Mères porteuses entre médecine vétérinaire et escalavagisme

"Je ne peux imaginer que Mme Morano, en charge de la Famille, n'ait pas envisagé les conséquences familiales, psychologiques et éthiques, de son acceptation du principe de pouvoir être la mère de ses propres petits-enfants", s'inquiète Christine Boutin, présidente du FRS. "Je comprends l'attitude compassionnelle de Mme Morano envers les femmes ayant des problèmes de stérilité - qui est aussi la mienne -, mais je crains qu'elle ne conçoive pas l'ensemble des enjeux en termes de rupture du lien de filiation et d'objetisation de l'enfant que poserait le fait qu'elle soit à la fois la grand-mère et la mère de l'enfant de sa fille."

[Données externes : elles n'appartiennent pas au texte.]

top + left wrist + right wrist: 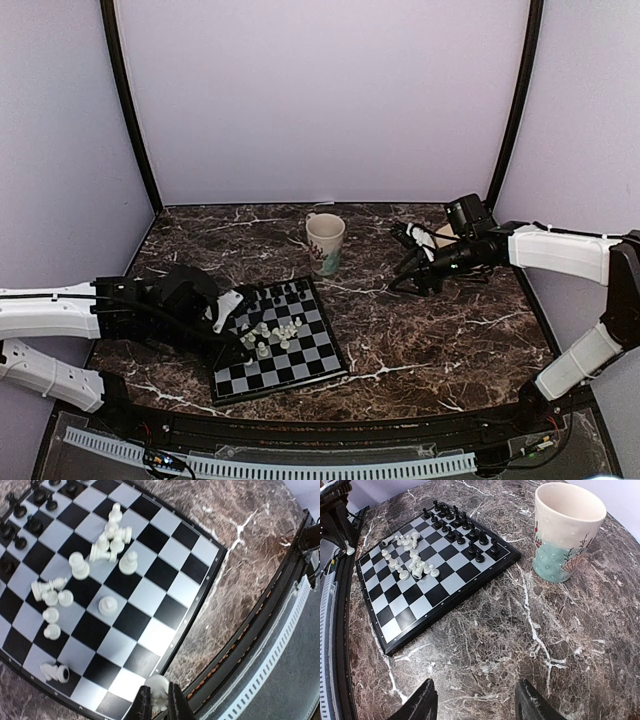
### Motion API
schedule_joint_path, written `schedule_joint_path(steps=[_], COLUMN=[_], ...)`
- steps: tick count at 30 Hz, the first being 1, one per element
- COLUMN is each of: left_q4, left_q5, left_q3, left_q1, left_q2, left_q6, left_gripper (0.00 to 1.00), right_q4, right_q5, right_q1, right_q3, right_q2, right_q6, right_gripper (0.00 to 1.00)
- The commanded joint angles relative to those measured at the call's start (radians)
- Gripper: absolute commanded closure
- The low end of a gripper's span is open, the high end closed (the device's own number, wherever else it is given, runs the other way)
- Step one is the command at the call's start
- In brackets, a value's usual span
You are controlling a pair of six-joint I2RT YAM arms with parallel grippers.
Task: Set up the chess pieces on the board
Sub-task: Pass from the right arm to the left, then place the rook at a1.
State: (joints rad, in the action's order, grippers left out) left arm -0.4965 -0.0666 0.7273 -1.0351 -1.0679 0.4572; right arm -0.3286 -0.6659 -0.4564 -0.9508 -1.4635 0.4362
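Checks of black and pale grey inside a black border make up the board [305, 365] [165, 575] [420, 605], which lies flat on the dark, white-veined table [440, 340] [520, 645], turned at an angle near its front left. We count 1 board, 1 mug [325, 242] [567, 530] and 2 arms. The black pieces [285, 293] [465, 530] stand upright in 2 rows along the board's far edge, with 1 of them a square ahead of the rest. The white pieces [272, 335] [107, 542] [407, 560] huddle loosely in the middle squares, some upright and at least 3 toppled. Both groups overlap too much for us to count surely. The mug, cream with a teal band and twig pattern, stands upright behind the board, apart from it. The left arm [60, 315] lies low across the table from the left and reaches the board's left side. The left tool [159, 702] is clenched on 1 white piece [157, 689] [350, 547], held at the board's border near a corner. The right arm [560, 250] stretches in from the right at the back of the table. The right tool [408, 275] [475, 705] hangs low over bare table to the right of the mug, well apart from the board. Its jaws are spread, with nothing between them.
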Motion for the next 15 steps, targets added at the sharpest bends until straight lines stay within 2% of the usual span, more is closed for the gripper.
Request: schedule_joint_path(steps=[1, 9, 15], left_q4=[-0.177, -0.29, -0.294], left_q5=[0.11, 0.156, 0.148], left_q3=[-0.03, -0.01, -0.012], left_q1=[-0.059, -0.094, -0.107], left_q2=[0.016, -0.038, -0.078], left_q6=[0.14, 0.191, 0.195], left_gripper=[0.92, 0.92, 0.91], right_q4=[0.047, 0.039, 0.04], right_q5=[0.016, 0.039, 0.035], right_q1=[-0.002, -0.002, -0.002], right_q3=[0.018, 0.014, 0.015], right_q2=[0.028, 0.017, 0.008], right_q6=[0.025, 0.038, 0.039], right_gripper=[0.47, 0.48, 0.48])
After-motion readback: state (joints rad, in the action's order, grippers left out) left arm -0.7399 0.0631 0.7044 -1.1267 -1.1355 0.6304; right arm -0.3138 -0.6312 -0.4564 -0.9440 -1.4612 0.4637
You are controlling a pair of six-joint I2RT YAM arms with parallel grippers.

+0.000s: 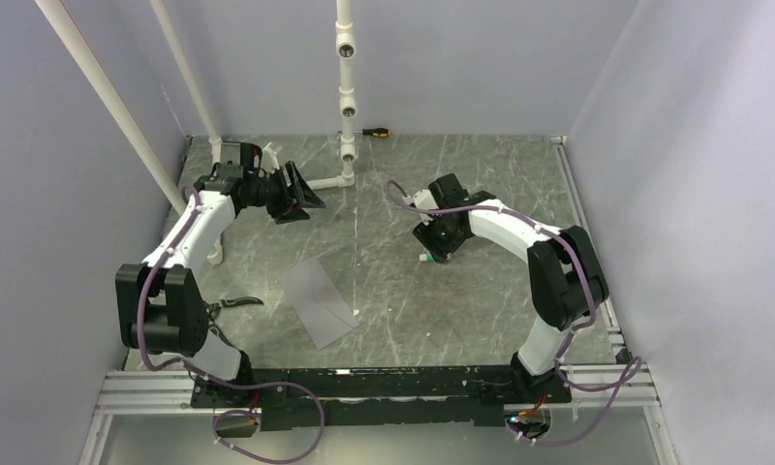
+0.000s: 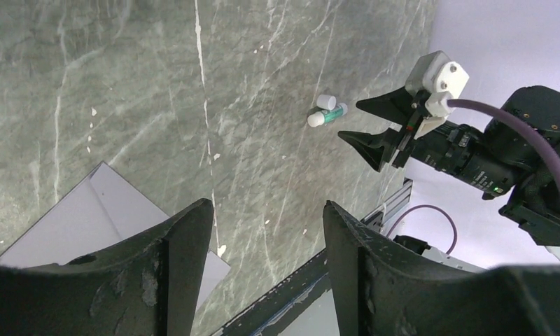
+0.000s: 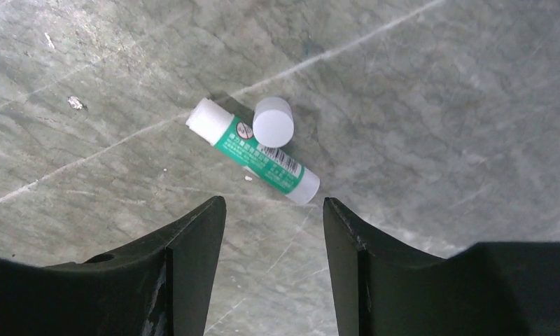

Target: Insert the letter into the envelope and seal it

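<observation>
The light grey envelope (image 1: 318,300) lies flat on the marble table, left of centre; its corner shows in the left wrist view (image 2: 88,217). The tan-orange letter is not in view. A green and white glue stick (image 3: 253,150) lies with its white cap (image 3: 273,121) off beside it. My right gripper (image 3: 274,203) is open and empty, hovering just above and short of the stick (image 1: 425,258). My left gripper (image 1: 311,199) is open and empty, raised at the back left, well away from the envelope.
A screwdriver (image 1: 376,132) lies at the back wall. White pipes (image 1: 345,97) stand at the back and left. A metal rail (image 1: 364,383) runs along the near edge. Purple walls close in both sides.
</observation>
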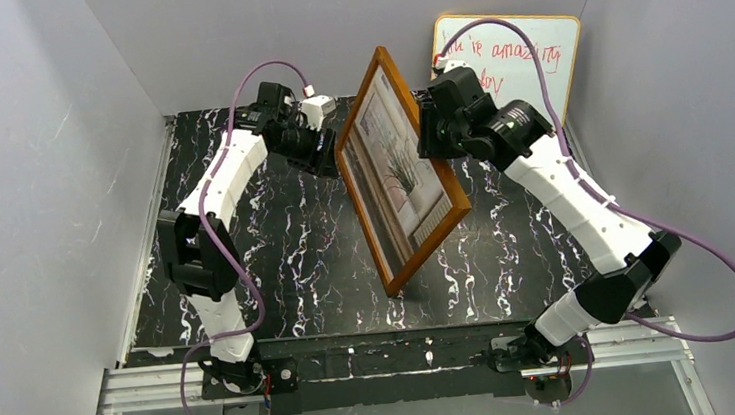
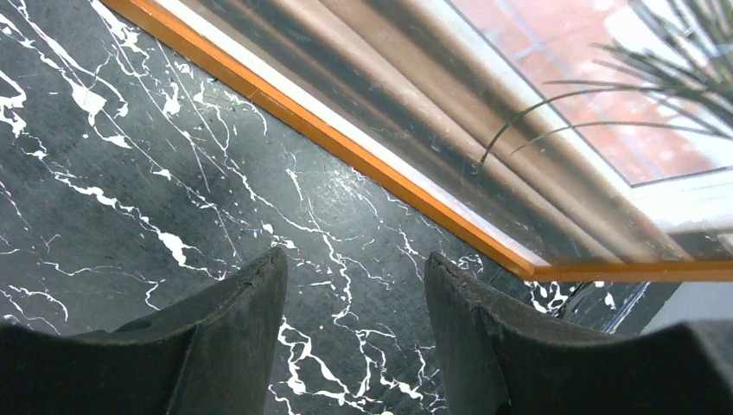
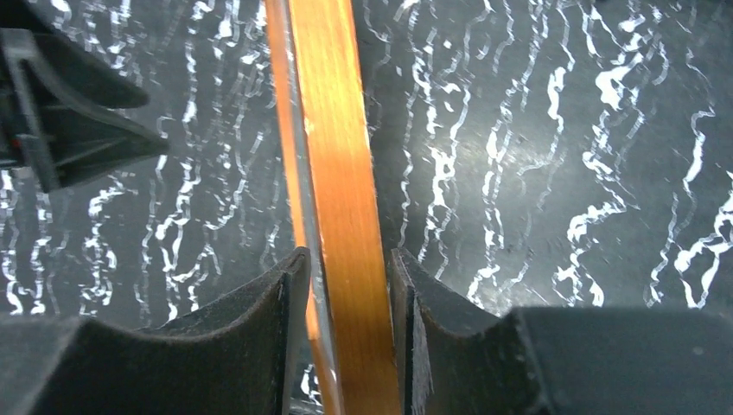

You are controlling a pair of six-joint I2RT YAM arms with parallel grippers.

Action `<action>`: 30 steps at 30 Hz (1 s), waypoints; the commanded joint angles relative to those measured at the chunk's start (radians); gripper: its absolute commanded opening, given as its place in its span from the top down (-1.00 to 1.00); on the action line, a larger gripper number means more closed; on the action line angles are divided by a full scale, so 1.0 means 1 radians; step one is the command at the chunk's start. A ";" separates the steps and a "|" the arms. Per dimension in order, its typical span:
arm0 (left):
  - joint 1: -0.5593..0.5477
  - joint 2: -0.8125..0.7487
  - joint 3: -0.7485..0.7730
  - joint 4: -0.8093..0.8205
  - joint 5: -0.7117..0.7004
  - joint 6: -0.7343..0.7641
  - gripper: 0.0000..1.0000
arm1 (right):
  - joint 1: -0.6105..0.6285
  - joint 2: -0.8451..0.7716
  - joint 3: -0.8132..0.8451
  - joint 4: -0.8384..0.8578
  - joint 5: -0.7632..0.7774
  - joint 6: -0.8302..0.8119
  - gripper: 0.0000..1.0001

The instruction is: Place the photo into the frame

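The orange-brown wooden frame (image 1: 362, 218) stands tilted on its lower edge in the middle of the black marble mat. The photo (image 1: 395, 170), showing curtains, a window and a plant, sits inside it behind the glass. My right gripper (image 1: 428, 140) is shut on the frame's right edge; in the right wrist view the fingers (image 3: 285, 294) pinch the orange edge (image 3: 337, 173) between them. My left gripper (image 1: 327, 159) is open and empty just left of the frame. In the left wrist view its gripper (image 2: 354, 268) hovers over the mat, near the frame's rim (image 2: 346, 147) and the photo (image 2: 519, 104).
A yellow-edged whiteboard (image 1: 521, 54) with red handwriting leans against the back wall behind the right arm. Grey walls close in the black marble mat (image 1: 286, 245) on the left, back and right. The left gripper also shows in the right wrist view (image 3: 60, 112).
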 commanded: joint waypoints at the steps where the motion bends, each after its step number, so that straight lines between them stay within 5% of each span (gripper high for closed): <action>1: 0.019 -0.062 -0.027 -0.032 0.013 0.054 -0.16 | -0.032 -0.066 -0.096 0.014 -0.005 -0.017 0.10; 16: 0.231 0.010 -0.191 -0.098 -0.021 0.289 -0.18 | -0.165 -0.276 -0.587 0.369 -0.326 0.124 0.36; 30: 0.353 -0.015 -0.380 -0.047 -0.137 0.400 -0.22 | -0.176 -0.188 -0.849 0.768 -0.511 0.184 0.36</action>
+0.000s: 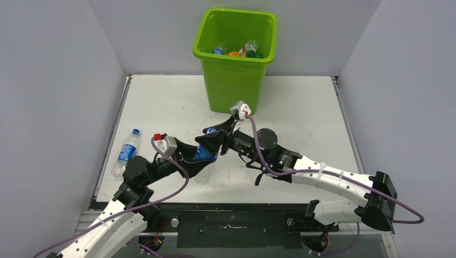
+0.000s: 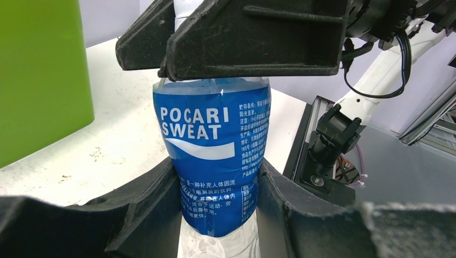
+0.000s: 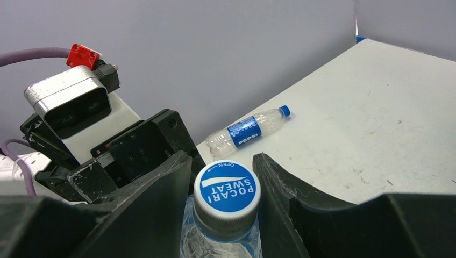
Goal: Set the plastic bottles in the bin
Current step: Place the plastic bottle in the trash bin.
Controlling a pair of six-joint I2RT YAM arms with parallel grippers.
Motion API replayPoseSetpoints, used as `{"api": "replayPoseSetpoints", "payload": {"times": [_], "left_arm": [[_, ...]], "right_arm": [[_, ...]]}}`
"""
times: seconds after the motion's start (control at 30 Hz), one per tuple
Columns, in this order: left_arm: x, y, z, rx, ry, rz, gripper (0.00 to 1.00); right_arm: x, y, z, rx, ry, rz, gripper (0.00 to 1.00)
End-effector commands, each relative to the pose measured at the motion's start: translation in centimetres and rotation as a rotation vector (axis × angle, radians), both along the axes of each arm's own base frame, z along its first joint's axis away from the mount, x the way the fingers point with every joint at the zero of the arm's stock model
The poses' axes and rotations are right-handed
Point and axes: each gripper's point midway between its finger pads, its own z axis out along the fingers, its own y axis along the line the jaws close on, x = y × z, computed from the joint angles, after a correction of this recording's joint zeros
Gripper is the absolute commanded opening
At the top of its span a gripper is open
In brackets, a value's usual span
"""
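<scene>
From above, the green bin [image 1: 231, 86] stands at the far side of the white table [image 1: 301, 118], and several bottles [image 1: 248, 48] already lie inside it. In front of the bin, toward the arms, a bottle with a blue label [image 1: 205, 152] is held up between both arms. The left gripper [image 1: 206, 156] is clamped around its body, and the right gripper [image 1: 214, 135] is clamped at its top end, the end nearer to the bin. Another bottle [image 1: 125, 153], clear with a blue cap and a blue label, lies on its side on the table, well to the left of the bin and close to the table edge, apart from both arms. In the left wrist view, the two fingers [image 2: 156, 199] press on both sides of the blue label, which reads POCARI SWEAT, and the black fingers of the right gripper close over the top of the bottle; a part of the bin wall [image 2: 37, 75] shows at the left. In the right wrist view, the fingers [image 3: 161, 199] sit tight on each side of the blue and white cap [image 3: 227, 185], the camera [image 3: 72, 107] of the left wrist is just behind, and the lying bottle [image 3: 244, 130] shows a Pepsi label
</scene>
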Motion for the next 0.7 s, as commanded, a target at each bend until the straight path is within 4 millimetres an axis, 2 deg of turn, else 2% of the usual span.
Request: {"api": "replayPoseSetpoints", "payload": {"times": [0.0, 0.07, 0.2, 0.23, 0.27, 0.43, 0.67], "left_arm": [[-0.3, 0.2, 2.5, -0.057, -0.066, -0.002, 0.0], [-0.1, 0.3, 2.4, -0.058, -0.061, 0.007, 0.09], [-0.1, 0.2, 2.4, -0.065, -0.045, 0.001, 0.5], [-0.2, 0.1, 2.3, -0.065, -0.04, -0.011, 0.57], [-0.4, 0.0, 2.2, -0.065, -0.034, -0.026, 0.61], [-0.7, -0.7, 1.8, -0.052, 0.005, -0.079, 0.68], [-0.5, -1.1, 1.2, -0.036, 0.035, -0.094, 0.68]], "right_arm": [[-0.9, -0.3, 2.4, 0.022, -0.058, 0.043, 0.05], [-1.1, -0.2, 2.5, 0.018, -0.059, 0.053, 0.05], [-1.7, 0.2, 2.6, -0.003, -0.059, 0.095, 0.05], [-1.8, 0.4, 2.7, -0.007, -0.057, 0.105, 0.05], [-1.9, 0.5, 2.8, -0.009, -0.054, 0.114, 0.05], [-2.2, 0.6, 3.7, 0.004, -0.045, 0.13, 0.05], [-2.6, 0.5, 5.8, 0.076, -0.035, 0.149, 0.05]]}}
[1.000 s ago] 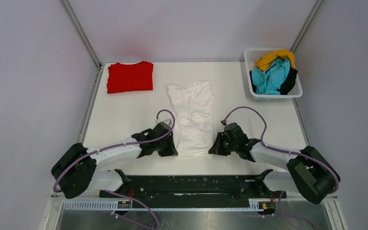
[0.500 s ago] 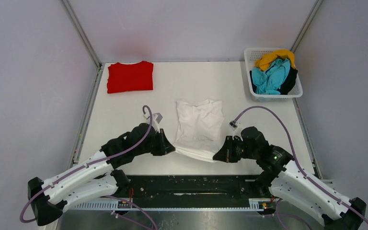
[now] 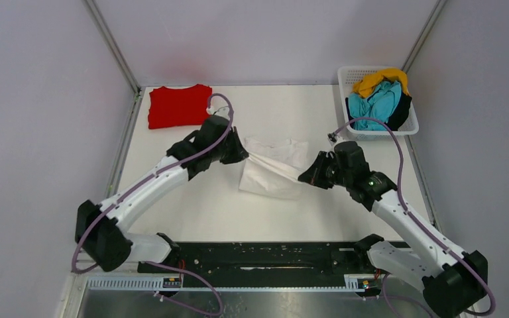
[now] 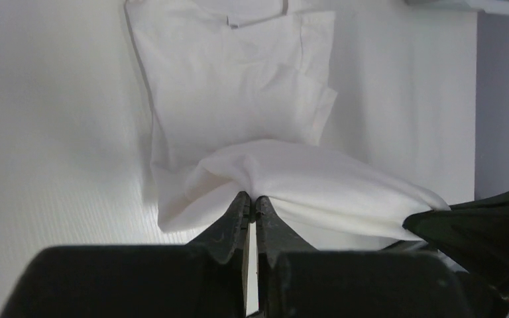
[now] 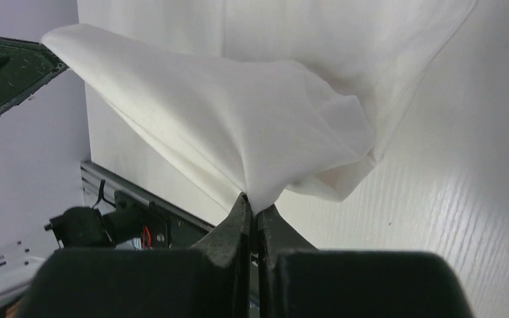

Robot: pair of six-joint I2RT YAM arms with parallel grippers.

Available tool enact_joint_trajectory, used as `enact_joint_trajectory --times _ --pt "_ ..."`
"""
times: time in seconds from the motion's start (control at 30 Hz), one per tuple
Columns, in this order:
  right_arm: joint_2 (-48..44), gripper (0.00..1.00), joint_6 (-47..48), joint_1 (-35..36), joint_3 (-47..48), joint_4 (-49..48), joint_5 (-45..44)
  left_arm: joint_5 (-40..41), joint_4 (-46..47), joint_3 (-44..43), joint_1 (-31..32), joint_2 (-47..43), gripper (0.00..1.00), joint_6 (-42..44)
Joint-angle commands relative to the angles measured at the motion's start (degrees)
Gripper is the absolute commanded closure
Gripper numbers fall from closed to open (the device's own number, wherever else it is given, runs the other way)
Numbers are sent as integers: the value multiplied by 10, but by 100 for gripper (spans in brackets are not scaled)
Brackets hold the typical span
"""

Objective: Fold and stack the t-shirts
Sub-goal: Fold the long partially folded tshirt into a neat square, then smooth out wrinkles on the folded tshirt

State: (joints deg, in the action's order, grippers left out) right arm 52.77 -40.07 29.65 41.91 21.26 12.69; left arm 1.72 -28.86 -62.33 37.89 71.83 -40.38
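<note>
The white t-shirt (image 3: 272,169) lies at mid-table, its near hem lifted and carried over the rest of it. My left gripper (image 3: 242,156) is shut on the hem's left corner; in the left wrist view (image 4: 252,199) the cloth bunches at its tips over the flat shirt (image 4: 238,79). My right gripper (image 3: 303,176) is shut on the right corner; in the right wrist view (image 5: 252,202) the white t-shirt (image 5: 238,126) hangs stretched from it. A folded red t-shirt (image 3: 179,106) lies at the back left. Teal (image 3: 374,106), yellow (image 3: 371,81) and black shirts fill the basket.
The white lattice basket (image 3: 346,119) stands at the back right corner. The table (image 3: 192,199) is white, with metal frame rails along its sides and grey walls around. The black arm base bar runs along the near edge.
Both grippers have lifted the white t-shirt's near hem and carried it away from the near edge, over the shirt toward its collar. The shirt now looks about half as long.
</note>
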Motion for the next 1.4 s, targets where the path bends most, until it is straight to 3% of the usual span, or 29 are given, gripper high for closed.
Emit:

J'ai écrit sur le blog de monsieur Daoudal que madame Boutin n'avait pas réagi au projet de nouvelle loi sur le trafic de procréation dit sur les mères porteuses. En fait madame Boutin a réagi. C'est un extrait de sa réaction que l'on peut trouver sur le site du Point. La Croix, à ma connaissance est muette sur le sujet.

Les arguments de madame Boutin sont intéressants.

J'ajouterais le fait que le coït qui est un acte humain moral est aussi un acte nécessaire à la procréation.

Elle pourrait aussi invoquer la morale catholique que professent un large majorité de Français.

1 commentaire:

Marie a dit…

Cher Denis, Mme Boutin se doit de s'en tenir à la morale laïque sinon ce n'est à l'application de la morale chrétienne que l'on finira par assister mais à une autre bien plus contraignante. Pourquoi le coït serait-il obligatoire pour la procréation? Jésus a bien été conçu "sans péché"? Non?

Il est certain qu'il ne faut pas tout accepter. Le cas de cet Americain transsexuel qui avait gardé son utérus après être devenu homme (avec les traitements hormonaux que cela suppose) et qui est maintenant "enceint" est immoral à mon sens ne serait-ce que parce que l'enfant risque de naître en mauvaise santé.